Re: Perl && threads && queues - how to make all this work together
by ikegami (Patriarch) on Feb 08, 2010 at 05:43 UTC

    Here is my code(I used binary access to be able to operate very large files):

    What do you mean by binary access? I don't see a binmode which would ensure that raw bytes are obtained (which is what is usually meant by binary mode).

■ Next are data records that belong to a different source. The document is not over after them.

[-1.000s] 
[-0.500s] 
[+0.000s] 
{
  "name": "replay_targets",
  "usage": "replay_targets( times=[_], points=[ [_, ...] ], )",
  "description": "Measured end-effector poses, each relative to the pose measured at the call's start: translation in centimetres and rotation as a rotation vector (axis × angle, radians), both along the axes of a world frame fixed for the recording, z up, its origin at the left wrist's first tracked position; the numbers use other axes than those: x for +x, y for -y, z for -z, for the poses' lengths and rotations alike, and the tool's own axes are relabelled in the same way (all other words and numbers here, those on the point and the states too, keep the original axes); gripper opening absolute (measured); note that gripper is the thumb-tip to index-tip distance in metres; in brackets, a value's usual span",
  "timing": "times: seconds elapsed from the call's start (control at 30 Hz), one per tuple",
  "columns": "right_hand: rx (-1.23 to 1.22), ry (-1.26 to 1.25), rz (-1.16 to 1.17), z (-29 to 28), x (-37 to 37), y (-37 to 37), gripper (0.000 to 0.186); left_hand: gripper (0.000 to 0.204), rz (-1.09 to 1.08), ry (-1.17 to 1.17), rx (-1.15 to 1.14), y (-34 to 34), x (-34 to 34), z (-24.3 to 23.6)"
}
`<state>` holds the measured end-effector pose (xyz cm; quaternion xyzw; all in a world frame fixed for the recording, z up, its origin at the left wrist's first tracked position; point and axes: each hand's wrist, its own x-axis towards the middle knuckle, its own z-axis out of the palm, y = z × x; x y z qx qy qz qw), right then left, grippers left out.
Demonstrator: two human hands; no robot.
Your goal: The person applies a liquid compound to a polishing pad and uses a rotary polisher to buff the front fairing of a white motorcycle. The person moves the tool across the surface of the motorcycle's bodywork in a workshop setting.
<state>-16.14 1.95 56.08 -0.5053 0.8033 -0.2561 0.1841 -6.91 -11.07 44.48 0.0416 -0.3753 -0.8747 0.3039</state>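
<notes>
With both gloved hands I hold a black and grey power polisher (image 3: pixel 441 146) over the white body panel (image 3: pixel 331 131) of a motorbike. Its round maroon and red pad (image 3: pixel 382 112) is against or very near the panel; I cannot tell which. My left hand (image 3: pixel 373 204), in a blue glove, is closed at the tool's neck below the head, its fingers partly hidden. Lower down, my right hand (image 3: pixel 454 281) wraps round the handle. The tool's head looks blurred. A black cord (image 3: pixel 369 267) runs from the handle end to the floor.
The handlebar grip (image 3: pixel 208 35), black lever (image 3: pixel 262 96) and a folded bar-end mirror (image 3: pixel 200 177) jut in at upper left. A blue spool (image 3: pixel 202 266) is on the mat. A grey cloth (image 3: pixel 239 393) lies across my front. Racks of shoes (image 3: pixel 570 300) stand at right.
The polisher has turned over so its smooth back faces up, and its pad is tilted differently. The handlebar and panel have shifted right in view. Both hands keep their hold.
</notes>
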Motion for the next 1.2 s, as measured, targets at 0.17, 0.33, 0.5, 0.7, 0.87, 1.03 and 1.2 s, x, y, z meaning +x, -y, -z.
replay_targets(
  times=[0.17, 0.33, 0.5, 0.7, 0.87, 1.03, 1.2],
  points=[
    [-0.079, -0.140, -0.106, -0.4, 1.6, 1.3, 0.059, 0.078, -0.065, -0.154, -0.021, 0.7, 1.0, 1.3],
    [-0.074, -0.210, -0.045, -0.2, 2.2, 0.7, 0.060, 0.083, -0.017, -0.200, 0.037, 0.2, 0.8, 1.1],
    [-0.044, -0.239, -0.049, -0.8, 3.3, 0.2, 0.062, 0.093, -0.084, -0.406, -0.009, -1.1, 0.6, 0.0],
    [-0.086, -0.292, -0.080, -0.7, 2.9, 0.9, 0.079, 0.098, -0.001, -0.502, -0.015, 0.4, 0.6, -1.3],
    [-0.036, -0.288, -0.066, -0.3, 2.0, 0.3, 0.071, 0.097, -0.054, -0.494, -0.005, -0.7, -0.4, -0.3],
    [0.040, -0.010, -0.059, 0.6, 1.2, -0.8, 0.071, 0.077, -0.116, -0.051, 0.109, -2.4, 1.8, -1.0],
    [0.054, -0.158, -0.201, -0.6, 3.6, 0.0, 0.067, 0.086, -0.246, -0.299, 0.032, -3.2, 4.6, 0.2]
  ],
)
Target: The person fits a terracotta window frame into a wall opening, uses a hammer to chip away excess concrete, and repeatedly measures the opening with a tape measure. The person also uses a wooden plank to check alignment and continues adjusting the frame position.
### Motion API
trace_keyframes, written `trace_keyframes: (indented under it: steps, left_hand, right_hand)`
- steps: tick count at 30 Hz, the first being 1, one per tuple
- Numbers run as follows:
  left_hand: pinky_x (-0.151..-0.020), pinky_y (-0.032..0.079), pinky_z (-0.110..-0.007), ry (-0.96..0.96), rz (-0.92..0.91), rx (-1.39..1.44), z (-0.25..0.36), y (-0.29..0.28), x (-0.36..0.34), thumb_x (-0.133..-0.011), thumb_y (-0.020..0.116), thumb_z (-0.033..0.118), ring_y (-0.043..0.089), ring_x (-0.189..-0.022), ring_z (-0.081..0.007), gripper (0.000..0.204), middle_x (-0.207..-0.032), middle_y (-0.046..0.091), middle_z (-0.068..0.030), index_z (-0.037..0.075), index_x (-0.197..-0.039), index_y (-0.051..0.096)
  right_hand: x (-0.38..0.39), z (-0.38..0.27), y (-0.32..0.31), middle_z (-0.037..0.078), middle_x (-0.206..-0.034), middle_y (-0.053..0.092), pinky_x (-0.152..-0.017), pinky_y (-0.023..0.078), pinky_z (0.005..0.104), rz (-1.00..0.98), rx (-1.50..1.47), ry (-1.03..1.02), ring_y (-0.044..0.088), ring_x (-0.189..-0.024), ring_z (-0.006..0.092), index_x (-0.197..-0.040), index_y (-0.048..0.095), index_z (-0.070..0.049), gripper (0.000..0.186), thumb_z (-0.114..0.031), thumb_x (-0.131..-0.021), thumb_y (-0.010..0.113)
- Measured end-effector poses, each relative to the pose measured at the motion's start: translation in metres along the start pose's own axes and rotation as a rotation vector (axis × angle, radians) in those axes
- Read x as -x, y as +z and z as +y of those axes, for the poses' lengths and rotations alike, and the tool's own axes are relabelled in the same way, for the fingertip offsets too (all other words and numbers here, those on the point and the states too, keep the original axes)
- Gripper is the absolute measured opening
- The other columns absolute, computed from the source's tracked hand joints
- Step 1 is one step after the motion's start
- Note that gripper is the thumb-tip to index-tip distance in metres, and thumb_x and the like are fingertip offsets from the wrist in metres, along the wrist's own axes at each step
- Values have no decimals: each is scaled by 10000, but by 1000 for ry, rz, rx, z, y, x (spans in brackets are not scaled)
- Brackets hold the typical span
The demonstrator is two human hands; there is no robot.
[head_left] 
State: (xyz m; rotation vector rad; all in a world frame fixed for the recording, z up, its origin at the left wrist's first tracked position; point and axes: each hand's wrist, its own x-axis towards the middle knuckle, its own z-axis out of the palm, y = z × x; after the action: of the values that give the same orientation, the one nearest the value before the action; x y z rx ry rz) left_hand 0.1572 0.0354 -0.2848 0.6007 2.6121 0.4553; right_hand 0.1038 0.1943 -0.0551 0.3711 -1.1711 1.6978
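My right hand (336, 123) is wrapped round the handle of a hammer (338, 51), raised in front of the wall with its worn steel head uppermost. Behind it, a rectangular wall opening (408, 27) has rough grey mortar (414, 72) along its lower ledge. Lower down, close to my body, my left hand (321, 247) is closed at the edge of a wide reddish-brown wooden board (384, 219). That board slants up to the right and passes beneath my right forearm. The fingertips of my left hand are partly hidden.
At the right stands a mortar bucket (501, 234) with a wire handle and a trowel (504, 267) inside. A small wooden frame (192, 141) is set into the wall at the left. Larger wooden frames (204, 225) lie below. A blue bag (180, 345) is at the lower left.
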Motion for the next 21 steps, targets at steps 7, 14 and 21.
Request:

    Update: bah, I'm blind.

      blind, maybe; can't tell from here. the real problem as i see it is that you know more about Perl than most monks around herw. but you express that higher knowledge by treating (many) other monks as if they are st00Pid. the not-so-thinly-veiled derision in your initial comment is unbecoming of someone who could (should?) offer more constructive comments. if the less-experienced monks in attendance really piss you off so much, would it not be a less stressful use of your time to do something else? take up yoga; meditate; run a marathon; but don't be a duckhead.

        Given what I saw for his code at the time, I couldn't understand what he said. I asked what he meant, giving my interpretation so he could correct it or let me know what I missed.

        How is that derisive or treating someone (other than myself) as stupid?